Designing A Simple Url Shortening Service A TinyURL Approach - System Design

Requirements

Functional Requirements:

Create a short URL for a given long URL.
Return the long URL associated with a given short URL.

Non-Functional Requirements:

Latency and Reliability

API Design

POST api/v1/shorten/:longUrl

-> 201 Created

GET api/v1/long/:shortUrl

-> 301 Moved Permannet

High-Level Design

Here we need to focus on two aspects mainly shorten the url and get the url

We assume 10k writes per second and peak 100k

Then

10,000 * 3600 * 24 = 864 millon url/day

26 billon/month

315 billion/ year

URL shortener:

We will take 58 char left the confusing. We know we need roughly 1T url per year. So taking 58^8 , 8 char shorten url which is 128 T url combination sufficient enough

Storage and DB:

Lets assume temporary and permanent url split. Assume that around 250b urls max length 1 year and 75b max 10 year

Assuming 500 byte per url

So for a single year we need storage of,

250 + 750 = 1T url storage ,

which is 500 TB

We assume 5TB of of per db node so 100 db node needed

Based on number of visit and time created we will create a ranking list and used caching. We assume 1% url mostly visited . Which would be 50 gb . Can be handle with 4*16 shared redis cluster

We assume 100k read per second

Unique Id Generator

There can be generally two ideas for url shortening thing 1. Url encoding and 2. Key generation and check for duplicate in the db

As we already said we will have 58 characters so we will go for 58 base encoding.

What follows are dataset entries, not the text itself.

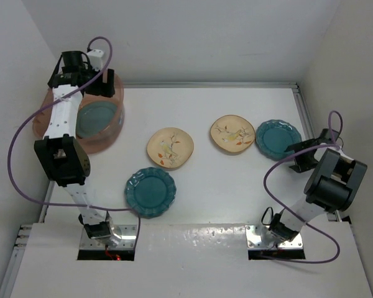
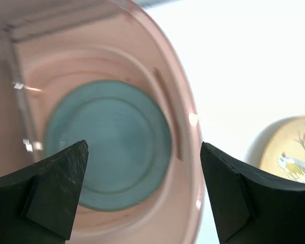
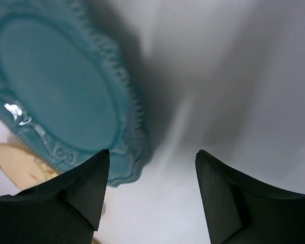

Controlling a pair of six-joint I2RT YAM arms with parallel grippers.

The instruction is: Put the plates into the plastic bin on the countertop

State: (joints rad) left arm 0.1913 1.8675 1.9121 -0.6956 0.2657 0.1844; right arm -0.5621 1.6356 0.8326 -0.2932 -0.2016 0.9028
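Observation:
The pink plastic bin [image 1: 115, 127] stands at the far left of the white countertop [image 1: 224, 186]. A grey-green plate [image 1: 97, 118] lies inside it, also in the left wrist view [image 2: 107, 145]. My left gripper [image 1: 99, 81] hangs open and empty above the bin's far rim [image 2: 180, 101]. On the countertop lie two cream bird plates [image 1: 170, 148] [image 1: 232, 134] and two teal scalloped plates [image 1: 150, 191] [image 1: 278, 139]. My right gripper [image 1: 295, 156] is open and empty, low beside the right teal plate's edge [image 3: 66, 96].
White walls close the countertop on the left, back and right. A metal rail [image 1: 304, 115] runs along the right edge close to my right arm. A purple cable loops from each arm. One cream plate shows at the left wrist view's right edge [image 2: 290, 152].

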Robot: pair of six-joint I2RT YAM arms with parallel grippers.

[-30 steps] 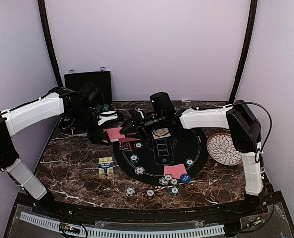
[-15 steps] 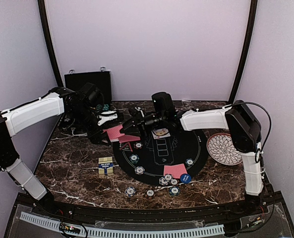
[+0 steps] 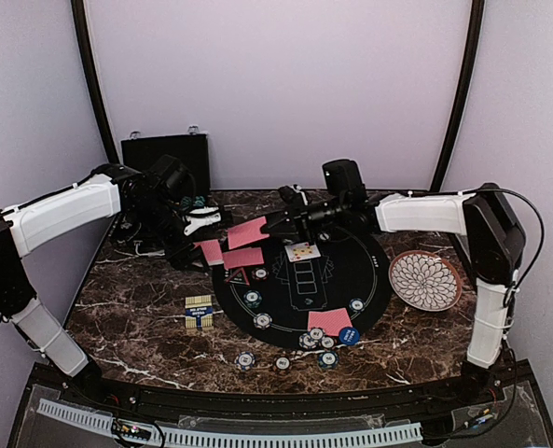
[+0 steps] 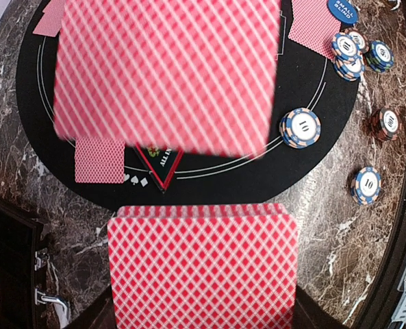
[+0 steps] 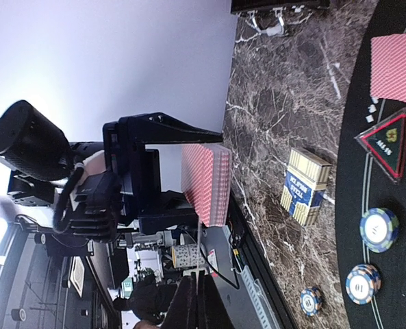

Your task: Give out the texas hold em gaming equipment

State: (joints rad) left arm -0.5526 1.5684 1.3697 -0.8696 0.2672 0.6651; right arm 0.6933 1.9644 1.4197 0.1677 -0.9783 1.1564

We need to have a unique number in decimal and just go for 58 base encoding. For scale we may need multiple unique id generator . For simplicity lets assume we have 10 unique id generator that can have the id of unique id % 10 = id generator num. It will be increase one by one periodically

We can map these unique id generator nodes to db nodes . Because we can decode short url from fetch and can tell which db nodes the data in

Detailed Component Design

Deep dive into 2-3 key components. Explain how they work, how they scale, discuss tradeoffs, capacity, and any relevant algorithms or data structures.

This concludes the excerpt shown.